Fourth, and finally, to the extent APCC intends to suggest that Defendants/Counter-Plaintiffs' expert disclosures pertain only to their setoff defense and do not extend to Counter-Plaintiffs' counterclaim, the Court is not convinced. As an initial matter, Defendants/Counter-Plaintiffs' expert disclosures are not unambiguously limited to their setoff defense. See generally Defs.' Expert Identification; Gardner's Report. Regardless, the factual bases for Defendants' setoff defense and Counter-Plaintiffs' counterclaim are essentially coterminous. Under these circumstances, to endorse APCC's position that Counter-Plaintiffs should somehow be precluded from relying on expert testimony in support of their counterclaim when the relevant experts were identified as individuals who would provide essentially the same testimony on a related defense would unnecessarily elevate formalism above substance. The Court rejects the argument, and therefore relief cannot rest on this basis either.
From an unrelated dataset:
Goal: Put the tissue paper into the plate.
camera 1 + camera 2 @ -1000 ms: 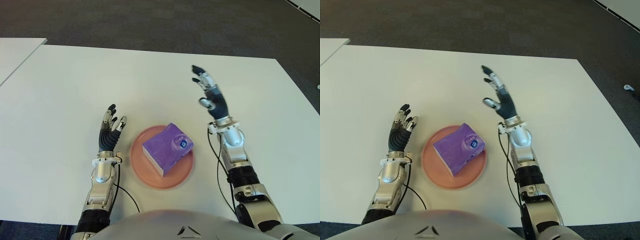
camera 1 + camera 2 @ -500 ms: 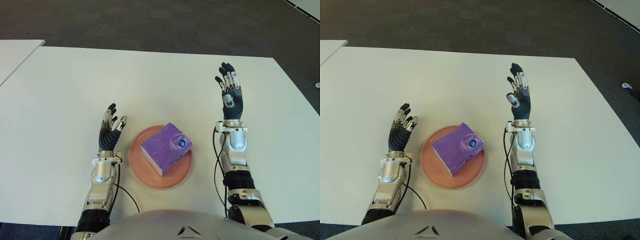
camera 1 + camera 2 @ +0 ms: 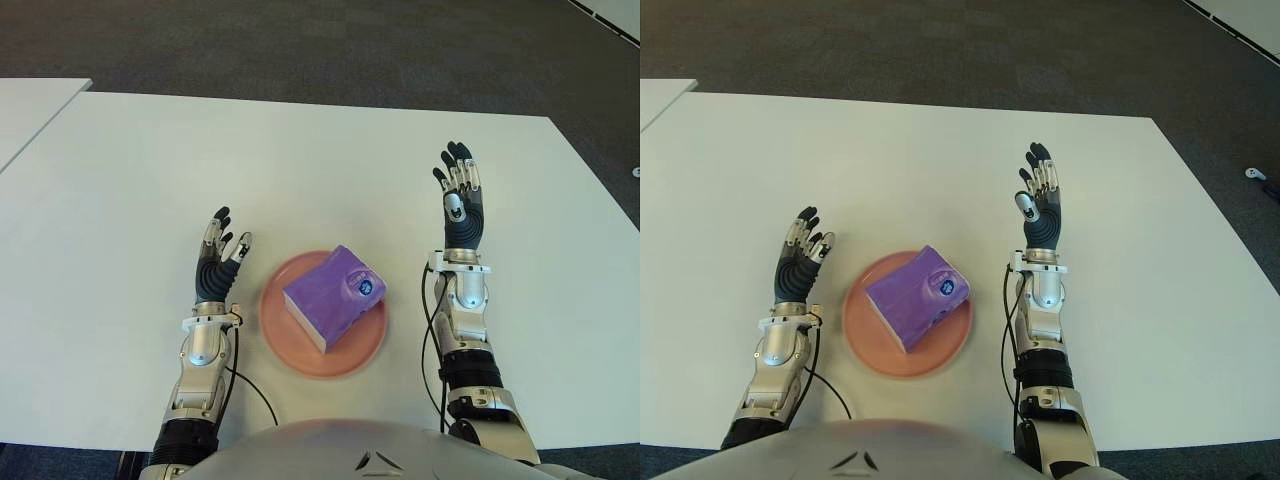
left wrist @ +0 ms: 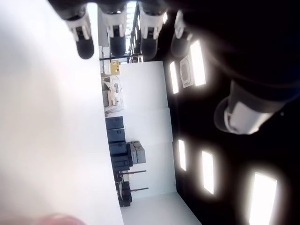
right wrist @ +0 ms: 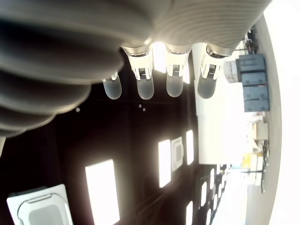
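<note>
Right hand (image 3: 461, 200) has drawn back slightly (tissue paper (image 3: 334, 297) unmoved).

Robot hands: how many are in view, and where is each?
2. The left hand is beside the pink plate's left side; the right hand is beyond its right side.

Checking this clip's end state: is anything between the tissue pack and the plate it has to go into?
Nothing visible. The purple tissue pack already lies in the pink plate. The left hand shows left of the plate and the right hand to its right, both open, holding nothing, on the white table.
</note>
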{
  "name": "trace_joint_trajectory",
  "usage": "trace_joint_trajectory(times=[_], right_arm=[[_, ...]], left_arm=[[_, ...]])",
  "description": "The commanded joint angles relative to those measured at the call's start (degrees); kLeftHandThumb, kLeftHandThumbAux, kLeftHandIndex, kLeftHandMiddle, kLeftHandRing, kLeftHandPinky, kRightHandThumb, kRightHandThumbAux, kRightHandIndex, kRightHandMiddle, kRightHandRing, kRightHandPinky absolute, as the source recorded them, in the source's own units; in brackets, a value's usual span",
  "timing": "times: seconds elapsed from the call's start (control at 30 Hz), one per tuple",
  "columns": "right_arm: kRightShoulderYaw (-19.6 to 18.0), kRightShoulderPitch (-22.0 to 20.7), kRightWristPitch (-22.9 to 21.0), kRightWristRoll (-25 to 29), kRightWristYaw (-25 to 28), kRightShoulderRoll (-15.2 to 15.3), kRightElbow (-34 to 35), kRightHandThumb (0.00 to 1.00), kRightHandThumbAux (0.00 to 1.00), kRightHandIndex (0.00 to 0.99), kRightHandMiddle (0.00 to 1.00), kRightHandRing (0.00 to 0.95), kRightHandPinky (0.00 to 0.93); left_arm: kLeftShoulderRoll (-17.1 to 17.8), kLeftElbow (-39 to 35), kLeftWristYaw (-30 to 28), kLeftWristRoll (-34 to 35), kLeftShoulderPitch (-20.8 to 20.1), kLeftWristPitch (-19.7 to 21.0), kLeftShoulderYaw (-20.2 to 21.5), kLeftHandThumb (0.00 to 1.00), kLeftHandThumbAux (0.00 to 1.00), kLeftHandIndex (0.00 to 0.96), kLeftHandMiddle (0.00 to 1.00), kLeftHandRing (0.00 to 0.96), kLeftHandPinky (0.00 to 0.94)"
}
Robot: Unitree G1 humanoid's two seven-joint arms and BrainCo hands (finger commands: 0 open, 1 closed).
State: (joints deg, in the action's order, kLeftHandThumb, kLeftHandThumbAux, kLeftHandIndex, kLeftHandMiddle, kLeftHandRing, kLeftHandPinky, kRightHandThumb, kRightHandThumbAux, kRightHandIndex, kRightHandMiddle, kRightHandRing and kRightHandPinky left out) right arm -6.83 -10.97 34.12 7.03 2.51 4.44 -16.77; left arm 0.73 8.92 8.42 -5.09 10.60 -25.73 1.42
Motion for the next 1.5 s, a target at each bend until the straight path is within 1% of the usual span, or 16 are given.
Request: trace_joint_trajectory(times=[0.03, 0.63, 1.2, 1.23, 1.27, 1.3, 1.33, 1.37, 1.4, 1.5], right_arm=[[-0.36, 0.75, -1.11, 0.19, 0.08, -0.54, 0.00, 0.018, 0.396, 0.000, 0.000, 0.000, 0.000], [-0.43, 0.75, -1.35, -0.09, 0.06, -0.81, 0.26, 0.018, 0.396, 0.000, 0.000, 0.000, 0.000], [-0.44, 0.67, -1.34, -0.47, -0.03, -1.19, 0.19, 0.018, 0.396, 0.000, 0.000, 0.000, 0.000], [0.48, 2.12, -2.89, -1.70, 0.27, -1.06, -2.40, 0.018, 0.396, 0.000, 0.000, 0.000, 0.000], [1.17, 3.20, -4.04, -2.62, 0.50, -0.97, -4.35, 0.011, 0.418, 0.000, 0.000, 0.000, 0.000], [2.57, 3.47, -7.02, -4.95, 0.59, -0.27, -13.19, 0.009, 0.426, 0.000, 0.000, 0.000, 0.000], [3.52, 3.48, -9.05, -6.58, 0.60, 0.22, -19.52, 0.006, 0.453, 0.000, 0.000, 0.000, 0.000], [3.98, 3.19, -10.29, -7.53, 0.47, 0.61, -23.49, 0.003, 0.470, 0.000, 0.000, 0.000, 0.000], [4.20, 2.96, -10.83, -8.03, 0.37, 0.84, -25.71, 0.003, 0.476, 0.000, 0.000, 0.000, 0.000], [4.21, 2.51, -10.88, -8.24, -0.02, 1.03, -26.78, 0.000, 0.494, 0.000, 0.000, 0.000, 0.000]], left_arm=[[0.12, -0.11, -0.31, -0.33, 0.82, 0.91, 0.15, 0.000, 0.518, 0.000, 0.000, 0.000, 0.000], [0.27, 0.23, -0.52, -0.12, 0.72, 0.18, 0.25, 0.000, 0.522, 0.000, 0.000, 0.000, 0.000], [0.44, -0.17, -0.64, -0.16, 0.76, 0.85, 0.26, 0.000, 0.515, 0.000, 0.000, 0.000, 0.000], [0.46, -0.25, -0.67, -0.14, 0.79, 0.90, 0.25, 0.000, 0.515, 0.000, 0.000, 0.000, 0.000], [0.48, -0.30, -0.68, -0.13, 0.81, 0.93, 0.24, 0.000, 0.515, 0.000, 0.000, 0.000, 0.000], [0.49, -0.40, -0.68, -0.17, 0.84, 1.00, 0.21, 0.000, 0.514, 0.000, 0.000, 0.000, 0.000], [0.52, -0.48, -0.69, -0.18, 0.87, 1.06, 0.20, 0.000, 0.514, 0.000, 0.000, 0.000, 0.000], [0.53, -0.57, -0.69, -0.19, 0.91, 1.12, 0.19, 0.000, 0.513, 0.000, 0.000, 0.000, 0.000], [0.54, -0.63, -0.69, -0.20, 0.93, 1.15, 0.18, 0.000, 0.513, 0.000, 0.000, 0.000, 0.000], [0.56, -0.68, -0.74, -0.15, 0.97, 1.14, 0.17, 0.000, 0.509, 0.000, 0.000, 0.000, 0.000]])
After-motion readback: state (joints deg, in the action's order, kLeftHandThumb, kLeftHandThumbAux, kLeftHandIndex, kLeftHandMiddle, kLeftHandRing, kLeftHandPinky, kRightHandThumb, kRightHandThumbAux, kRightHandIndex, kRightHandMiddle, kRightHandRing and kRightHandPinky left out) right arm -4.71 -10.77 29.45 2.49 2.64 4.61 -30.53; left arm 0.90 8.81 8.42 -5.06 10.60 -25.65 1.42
In sum, APCC has failed to establish the circumstances that would justify striking Gardner's report or otherwise precluding him from testifying in support of Counter-Plaintiffs' counterclaim. Nevertheless, even though it appears that APCC has already engaged in responsive discovery in connection with Gardner's proffered opinions, given the indisputably belated production of Gardner's expert report and in order to ensure that APCC suffers no material prejudice thereby, APCC shall be afforded an opportunity to explain to the Court what additional discovery not already provided or addressed during Gardner's prior deposition, if any, it considers necessary to respond to Gardner's opinions.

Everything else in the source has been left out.